WORK REQUIRED: Only the closing part of the listing is wanted: reproduce exactly the line containing "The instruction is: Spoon" and all lines below it.

DATA EXCERPT:
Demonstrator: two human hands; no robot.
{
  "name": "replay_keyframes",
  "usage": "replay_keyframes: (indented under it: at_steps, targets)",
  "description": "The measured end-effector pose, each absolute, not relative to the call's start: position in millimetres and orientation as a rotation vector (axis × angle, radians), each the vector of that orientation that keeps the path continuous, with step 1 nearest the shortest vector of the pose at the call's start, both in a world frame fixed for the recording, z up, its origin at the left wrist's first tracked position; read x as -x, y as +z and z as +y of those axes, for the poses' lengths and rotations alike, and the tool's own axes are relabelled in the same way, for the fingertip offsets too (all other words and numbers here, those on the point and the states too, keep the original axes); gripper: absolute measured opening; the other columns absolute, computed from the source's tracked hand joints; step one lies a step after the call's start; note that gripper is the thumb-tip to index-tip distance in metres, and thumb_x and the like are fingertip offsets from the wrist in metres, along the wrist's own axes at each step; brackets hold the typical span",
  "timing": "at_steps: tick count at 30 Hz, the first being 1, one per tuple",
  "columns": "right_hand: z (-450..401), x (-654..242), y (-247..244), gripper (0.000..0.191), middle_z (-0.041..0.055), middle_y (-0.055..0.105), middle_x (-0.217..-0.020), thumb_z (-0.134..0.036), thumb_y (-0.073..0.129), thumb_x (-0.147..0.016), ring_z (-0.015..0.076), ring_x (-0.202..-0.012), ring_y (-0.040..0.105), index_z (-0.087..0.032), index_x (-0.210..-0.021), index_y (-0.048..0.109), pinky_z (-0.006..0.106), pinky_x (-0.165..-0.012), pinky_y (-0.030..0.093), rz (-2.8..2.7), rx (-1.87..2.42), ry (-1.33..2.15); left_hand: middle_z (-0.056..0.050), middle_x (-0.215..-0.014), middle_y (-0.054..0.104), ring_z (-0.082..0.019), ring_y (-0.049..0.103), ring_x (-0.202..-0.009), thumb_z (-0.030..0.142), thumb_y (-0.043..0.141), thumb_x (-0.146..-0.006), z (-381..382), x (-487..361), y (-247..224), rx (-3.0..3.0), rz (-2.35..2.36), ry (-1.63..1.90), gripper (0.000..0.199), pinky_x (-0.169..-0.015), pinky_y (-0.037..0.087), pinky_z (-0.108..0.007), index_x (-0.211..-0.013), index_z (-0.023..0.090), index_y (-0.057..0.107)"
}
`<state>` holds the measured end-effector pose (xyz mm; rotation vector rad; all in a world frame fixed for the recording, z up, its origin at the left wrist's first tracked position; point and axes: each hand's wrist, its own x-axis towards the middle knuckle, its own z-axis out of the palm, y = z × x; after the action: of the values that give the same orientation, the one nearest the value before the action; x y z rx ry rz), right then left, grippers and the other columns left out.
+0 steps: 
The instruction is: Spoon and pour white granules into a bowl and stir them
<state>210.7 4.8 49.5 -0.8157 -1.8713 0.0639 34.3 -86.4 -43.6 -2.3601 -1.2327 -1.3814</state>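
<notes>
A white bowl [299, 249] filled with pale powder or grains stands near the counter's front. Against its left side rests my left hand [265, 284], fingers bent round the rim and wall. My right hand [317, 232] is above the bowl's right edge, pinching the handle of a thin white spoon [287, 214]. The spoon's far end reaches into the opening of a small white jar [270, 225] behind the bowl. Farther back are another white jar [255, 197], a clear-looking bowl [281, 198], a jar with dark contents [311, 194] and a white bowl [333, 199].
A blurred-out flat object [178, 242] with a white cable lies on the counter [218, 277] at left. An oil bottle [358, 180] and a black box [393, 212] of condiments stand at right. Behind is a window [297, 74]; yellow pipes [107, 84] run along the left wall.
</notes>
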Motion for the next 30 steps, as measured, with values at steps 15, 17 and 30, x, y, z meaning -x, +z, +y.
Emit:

SOLUTION TO THIS EXERCISE:
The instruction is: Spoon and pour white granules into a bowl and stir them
<state>210.7 4.8 49.5 -0.8157 -1.8713 0.0639 34.3 -86.4 -43.6 -2.3601 -1.2327 -1.3814</state>
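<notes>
A white bowl [299, 249] filled with pale powder or grains stands near the counter's front. Against its left side rests my left hand [265, 284], fingers bent round the rim and wall. My right hand [317, 232] is above the bowl's right edge, pinching the handle of a thin white spoon [287, 214]. The spoon's far end reaches into the opening of a small white jar [270, 225] behind the bowl. Farther back are another white jar [255, 197], a clear-looking bowl [281, 198], a jar with dark contents [311, 194] and a white bowl [333, 199].
A blurred-out flat object [178, 242] with a white cable lies on the counter [218, 277] at left. An oil bottle [358, 180] and a black box [393, 212] of condiments stand at right. Behind is a window [297, 74]; yellow pipes [107, 84] run along the left wall.
</notes>
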Motion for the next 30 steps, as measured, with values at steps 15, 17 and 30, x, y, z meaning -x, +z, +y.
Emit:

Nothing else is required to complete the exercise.